TK: The rationale behind these transactions has evolved, and that may not be well understood. We are increasingly seeing transactions from high-quality GPs looking to double down on strong performers while providing a liquidity option to LPs.

ML: The name given to GP-led transactions can be misleading as not all GP-leds are instigated or controlled by the GP, some are indeed led by an unhappy LP base.

NL: GP restructurings originally had a negative connotation as the first deals were often underperforming firms coming out of the global financial crisis with stuck assets.
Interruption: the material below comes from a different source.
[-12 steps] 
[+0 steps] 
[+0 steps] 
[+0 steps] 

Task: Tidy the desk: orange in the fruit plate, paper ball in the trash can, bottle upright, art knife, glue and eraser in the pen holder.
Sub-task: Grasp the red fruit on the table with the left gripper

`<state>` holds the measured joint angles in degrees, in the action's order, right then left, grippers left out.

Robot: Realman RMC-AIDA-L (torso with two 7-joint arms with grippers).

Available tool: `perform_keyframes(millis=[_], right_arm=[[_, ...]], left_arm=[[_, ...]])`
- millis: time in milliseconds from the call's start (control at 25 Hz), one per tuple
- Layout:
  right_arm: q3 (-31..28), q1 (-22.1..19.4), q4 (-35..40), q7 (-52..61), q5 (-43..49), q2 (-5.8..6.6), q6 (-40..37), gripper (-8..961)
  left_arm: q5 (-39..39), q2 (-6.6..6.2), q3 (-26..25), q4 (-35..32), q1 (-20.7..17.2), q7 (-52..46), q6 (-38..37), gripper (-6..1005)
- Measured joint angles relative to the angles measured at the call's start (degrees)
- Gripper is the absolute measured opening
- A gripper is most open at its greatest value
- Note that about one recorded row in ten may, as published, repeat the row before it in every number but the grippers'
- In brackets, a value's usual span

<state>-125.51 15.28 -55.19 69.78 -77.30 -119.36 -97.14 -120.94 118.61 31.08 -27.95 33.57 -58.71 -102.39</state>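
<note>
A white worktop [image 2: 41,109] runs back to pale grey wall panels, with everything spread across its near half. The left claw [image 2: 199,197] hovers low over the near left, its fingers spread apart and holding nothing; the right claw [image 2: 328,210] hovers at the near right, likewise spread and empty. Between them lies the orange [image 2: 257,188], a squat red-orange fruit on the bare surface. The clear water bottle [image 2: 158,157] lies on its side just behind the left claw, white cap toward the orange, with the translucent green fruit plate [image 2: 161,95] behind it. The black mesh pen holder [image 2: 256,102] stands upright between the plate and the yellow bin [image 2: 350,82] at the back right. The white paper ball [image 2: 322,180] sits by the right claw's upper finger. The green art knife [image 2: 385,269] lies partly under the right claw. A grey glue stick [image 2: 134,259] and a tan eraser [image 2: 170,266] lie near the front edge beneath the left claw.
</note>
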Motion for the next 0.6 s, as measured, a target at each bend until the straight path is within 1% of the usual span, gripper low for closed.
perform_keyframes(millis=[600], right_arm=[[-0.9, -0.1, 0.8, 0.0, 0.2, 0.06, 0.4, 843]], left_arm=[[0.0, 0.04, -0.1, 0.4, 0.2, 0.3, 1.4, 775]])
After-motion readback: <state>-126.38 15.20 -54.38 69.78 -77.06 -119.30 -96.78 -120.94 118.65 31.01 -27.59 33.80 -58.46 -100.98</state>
Today, a common misconception is that GP-leds are being utilized in scenarios where the GP can’t sell one or more assets at attractive values. From our perspective, GP-led turnaround stories are the outliers in the market today, not the norm.

What is the most valuable lesson you have learned during your involvement with these types of transactions?

AC: Because both GPs and buyers are looking for long-term partners when they pursue a GP-led transaction, it is crucial to negotiate deal terms that are in the interests of all participants (including the existing investors).
Thanks to this dynamic, I’ve learned that a successful transaction entails a high level of cooperation and alignment between the participants. This has allowed me to sharpen my soft skills and expand my network.

TK: Understanding a GP’s motivations for the transaction and ensuring proper alignment is crucial. Ultimately, the outcome can and will deviate from the plan but getting the alignment equation right helps ensure that all parties will be rowing in the same direction if and when that happens.

Nick Lawler
Nick Lawler, director at 50 South Capital

ML: It is important not to assume that the LPs/LPAC are going to give their consent – early engagement is key, as well as running a proper process. The manager will also want to make sure that there are going to be enough LP sellers in the current fund to actually make a closing possible.

NL: GP quality is at least equally important to underlying asset quality. At the end of the day, in a GP-led transaction, you’re backing a GP and not sitting on the boards of underlying businesses, so you’re almost entirely reliant on the actions the GP takes to build equity value. You also need to ensure the GP is the right owner for the asset(s) for the next phase of growth, such that the complexity or size of the asset(s) hasn’t outgrown the GP’s core competency.

What would be your advice to peers that have not been involved in a GP-led deal before?

AC: Given that GP-led deals typically require LP approval it is important to advise GPs to entertain an early dialogue with key existing LPs to gauge investor reaction, and to carefully explore other available liquidity alternatives with the involvement of financial and legal advisors.

TK: As complex as these transactions can become, remain focused on what matters most: asset quality, the GP’s motivations and alignment. Assessing these factors will highlight where potential risks lie and allow you to evaluate and address them accordingly.

ML: Buy some Pro Plus – as there will be a few late nights.

NL: Other than what I mentioned above as it relates to both GP and asset quality, I suggest focusing on alignment of interests, fair treatment of existing investors and a credible value creation plan 2.0. These are all critical for a successful transaction.